Kutip.id, Ketua Komisi XI DPR RI Mukhamad Misbakhun menilai pernyataan Presiden Prabowo Subianto mengenai masyarakat desa yang tidak menggunakan dolar AS sebaiknya dipahami sebagai pesan penenang di tengah tekanan nilai tukar rupiah terhadap mata uang Amerika Serikat.
Menurut Misbakhun, ucapan Presiden tidak ditujukan sebagai penjelasan teknis ekonomi, melainkan sebagai upaya menjaga kepercayaan masyarakat agar tidak terbawa kepanikan akibat isu pelemahan rupiah yang ramai dibicarakan belakangan ini.
“Pesan Presiden lebih kepada menjaga ketenangan publik. Jangan sampai masyarakat merasa situasi ekonomi sedang krisis besar,” ujar Misbakhun di Kompleks Parlemen, Senayan.
Ia menegaskan kondisi ekonomi Indonesia saat ini dinilai masih memiliki fundamental yang cukup kuat dan berbeda dibanding situasi menjelang krisis moneter 1998. Karena itu, pemerintah dinilai perlu menjaga stabilitas psikologis masyarakat agar gejolak kurs tidak berkembang menjadi keresahan sosial.
Misbakhun juga menyebut Bank Indonesia terus melakukan langkah pengendalian untuk menjaga stabilitas rupiah di tengah tekanan global.
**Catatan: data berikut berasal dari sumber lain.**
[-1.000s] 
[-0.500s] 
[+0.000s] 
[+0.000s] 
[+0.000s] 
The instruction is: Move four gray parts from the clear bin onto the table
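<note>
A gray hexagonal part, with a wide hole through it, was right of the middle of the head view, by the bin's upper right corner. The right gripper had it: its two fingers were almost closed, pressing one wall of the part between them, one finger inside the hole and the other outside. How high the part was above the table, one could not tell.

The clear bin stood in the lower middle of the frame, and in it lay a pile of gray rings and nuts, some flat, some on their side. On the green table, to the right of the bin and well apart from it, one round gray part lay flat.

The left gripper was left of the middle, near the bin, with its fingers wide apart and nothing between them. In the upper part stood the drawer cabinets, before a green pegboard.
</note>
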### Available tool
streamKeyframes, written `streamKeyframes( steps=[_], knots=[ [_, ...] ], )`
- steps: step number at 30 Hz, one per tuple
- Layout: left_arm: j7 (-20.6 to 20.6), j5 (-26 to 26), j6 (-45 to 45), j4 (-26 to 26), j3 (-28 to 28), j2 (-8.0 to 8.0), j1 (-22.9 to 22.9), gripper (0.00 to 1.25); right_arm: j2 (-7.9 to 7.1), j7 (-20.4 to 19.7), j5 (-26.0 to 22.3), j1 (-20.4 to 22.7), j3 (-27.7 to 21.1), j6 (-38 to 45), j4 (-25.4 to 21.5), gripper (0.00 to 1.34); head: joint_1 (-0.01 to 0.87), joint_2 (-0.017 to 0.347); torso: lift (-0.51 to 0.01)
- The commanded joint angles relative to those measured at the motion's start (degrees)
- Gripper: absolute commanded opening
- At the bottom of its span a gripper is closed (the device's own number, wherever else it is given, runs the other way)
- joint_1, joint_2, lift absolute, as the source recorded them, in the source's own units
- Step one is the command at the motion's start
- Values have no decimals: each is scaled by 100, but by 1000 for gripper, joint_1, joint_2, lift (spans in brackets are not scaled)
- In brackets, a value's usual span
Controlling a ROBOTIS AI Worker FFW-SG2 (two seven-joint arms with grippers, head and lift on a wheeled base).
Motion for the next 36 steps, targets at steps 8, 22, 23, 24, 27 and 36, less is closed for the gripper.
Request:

Ia menilai pernyataan kepala negara penting untuk meredam spekulasi dan kekhawatiran berlebihan di masyarakat.
“Kalau setiap hari semua orang membicarakan dolar dan krisis, itu bisa memicu kepanikan yang tidak perlu,” katanya.
Meski demikian, ia mengakui pelemahan rupiah tetap memiliki dampak terhadap kehidupan masyarakat, termasuk di daerah pedesaan. Kenaikan kurs dolar berpotensi memengaruhi harga barang impor, biaya distribusi, hingga kebutuhan pokok tertentu.
Namun menurutnya, konteks pernyataan Presiden lebih menitikberatkan pada ajakan agar masyarakat tetap tenang karena kondisi pangan dan energi nasional masih dinilai aman.
Sebelumnya, Presiden Prabowo Subianto menyampaikan bahwa masyarakat desa tidak menggunakan dolar dalam aktivitas sehari-hari sehingga tidak perlu terlalu khawatir terhadap fluktuasi mata uang asing. Pernyataan itu disampaikan saat menghadiri peresmian Museum Marsinah di Nganjuk, Jawa Timur.
Dalam kesempatan tersebut, Prabowo juga menekankan bahwa Indonesia masih berada dalam kondisi stabil di tengah ketidakpastian ekonomi global yang melanda banyak negara.